Katsman and van Oldenborgh 2011 Update

Two months ago I posted on a couple issues I had with Katsman and van Oldenborgh 2011: 1) They assumed overlapping 8-year trends were independent when calculating the likelihood of a single 8-yr negative or 0 trend occurring in the upper ocean heat content over 30 years, and 2) The ENSO observations did not support the theory developed by the model that El Nino was the cause of the extra radiation escape.

Thanks to commenter Howard on that thread, who pointed out that a correction has been published soon after (readable draft version), I am pleased to see that issue #1 was addressed.  The probability of an 8-yr negative trend (according to the ECHAM-MPI model) during that 30 year period starting in 1990 has been appropriately reduced from 57% to 25-30%, and the probability of a 9-yr negative trend has been reduced from 48% to 5-15%.  However, it appears the 9-year trend will now likely be positive, given the recent uptick in UOHC.   I would love to flatter myself and think I had something to do with the correction, EXCEPT that the draft was received by GRL on September 29th, a couple weeks before my post.

Finally, KO (2011) mention the following:

The computational error has no impact at all on the analysis in the remainder of the paper, from which we concluded that such a period without upper ocean warming is explained by increased radiation to space, largely as a result of El Nino variability on decadal timescales, and by increased ocean warming at larger depths, partly due to a decrease in the strength of the Atlantic meridional overturning circulation.

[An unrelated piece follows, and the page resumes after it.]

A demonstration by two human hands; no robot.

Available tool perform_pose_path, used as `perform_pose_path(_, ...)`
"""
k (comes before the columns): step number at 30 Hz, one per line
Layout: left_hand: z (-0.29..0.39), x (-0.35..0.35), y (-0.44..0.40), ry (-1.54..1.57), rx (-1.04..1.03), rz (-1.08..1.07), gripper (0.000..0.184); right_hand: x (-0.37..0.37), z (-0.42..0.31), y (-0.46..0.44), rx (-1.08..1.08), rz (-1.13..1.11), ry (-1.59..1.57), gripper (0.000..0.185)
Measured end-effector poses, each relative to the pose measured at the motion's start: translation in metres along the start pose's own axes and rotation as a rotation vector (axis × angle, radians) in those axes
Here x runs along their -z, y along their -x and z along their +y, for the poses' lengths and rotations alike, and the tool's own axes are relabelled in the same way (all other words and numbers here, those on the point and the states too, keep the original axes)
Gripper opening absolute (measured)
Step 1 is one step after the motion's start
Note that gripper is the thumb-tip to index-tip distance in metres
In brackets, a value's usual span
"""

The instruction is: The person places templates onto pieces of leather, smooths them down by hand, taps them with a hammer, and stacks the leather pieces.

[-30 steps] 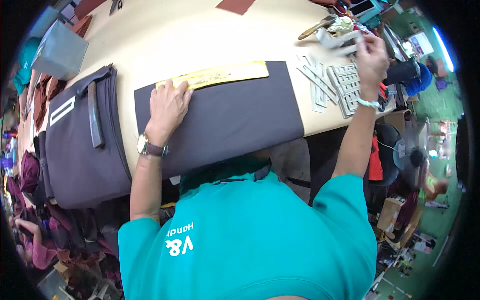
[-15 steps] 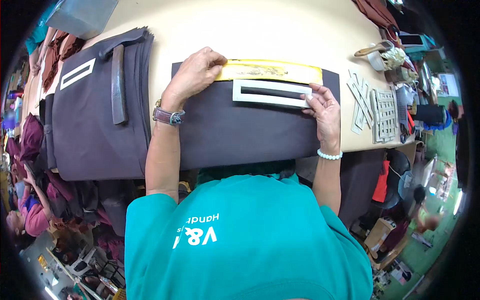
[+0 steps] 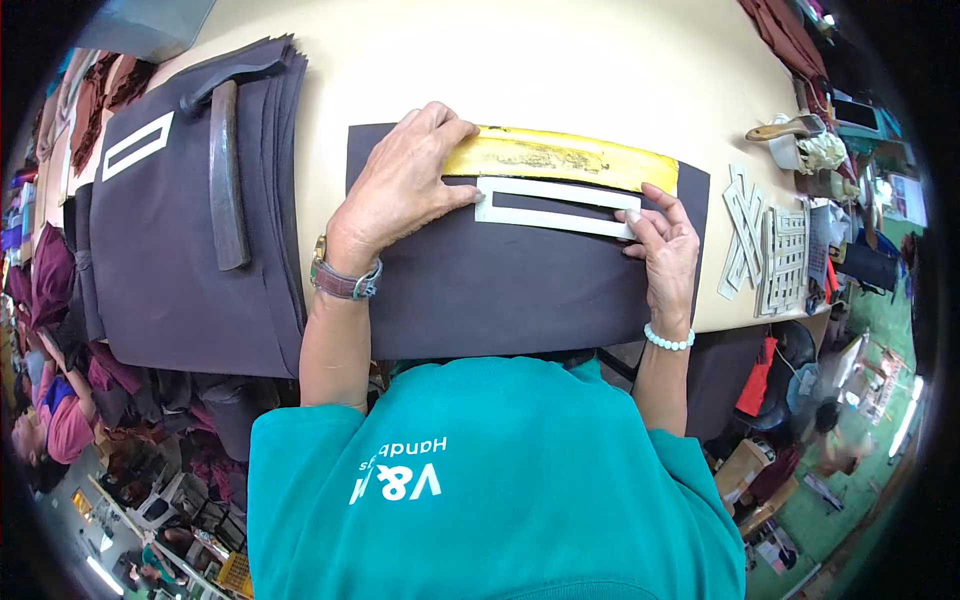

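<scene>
A sheet of dark fabric-like material point(image 3: 500, 290) lies in front of me, with a yellow strip point(image 3: 570, 157), dark smudges on it, along its far edge. Just below the strip is a white rectangular frame with a long slot point(image 3: 555, 222). My left hand point(image 3: 405, 175) is at the left: its fingertips press the strip's left end, and its thumb reaches the frame's left end. At the opposite end, my right hand point(image 3: 665, 235) pinches the frame between thumb and fingers.
To the left, a hammer point(image 3: 228, 175) and another white slotted frame point(image 3: 138, 147) rest on a stack of dark sheets point(image 3: 160, 260). At right lie several pale slotted pieces point(image 3: 785, 260), with a brush point(image 3: 785, 128) beyond them. A person in pink point(image 3: 65, 420) is at far left.
The left thumb has spread down from the yellow strip to the white frame's left end. The right hand keeps its pinch on the frame. The whole view has shifted slightly.
</scene>
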State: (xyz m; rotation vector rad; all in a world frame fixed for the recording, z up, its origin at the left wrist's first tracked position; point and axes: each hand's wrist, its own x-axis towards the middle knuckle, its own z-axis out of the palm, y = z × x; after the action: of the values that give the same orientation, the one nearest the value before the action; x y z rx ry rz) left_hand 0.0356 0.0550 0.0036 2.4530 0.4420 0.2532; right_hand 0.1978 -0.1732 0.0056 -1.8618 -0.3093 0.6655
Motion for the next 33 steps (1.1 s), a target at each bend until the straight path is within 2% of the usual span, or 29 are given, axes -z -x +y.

Bold mine.  As I pointed out in that previous post and in the 2nd issue above, their model suggests that 8-yr average El Nino conditions with a four year lead would explain part of the negative trend, but the ENSO index was actually negative in that four year lead to the current flattening.  It may be that El Nino variability is the cause, but if that’s the case then the ECHAM-MPI model would seem to have the radiative response to El Nino wrong (at least with respect to the time lag).  This, I think, would affect the conclusions.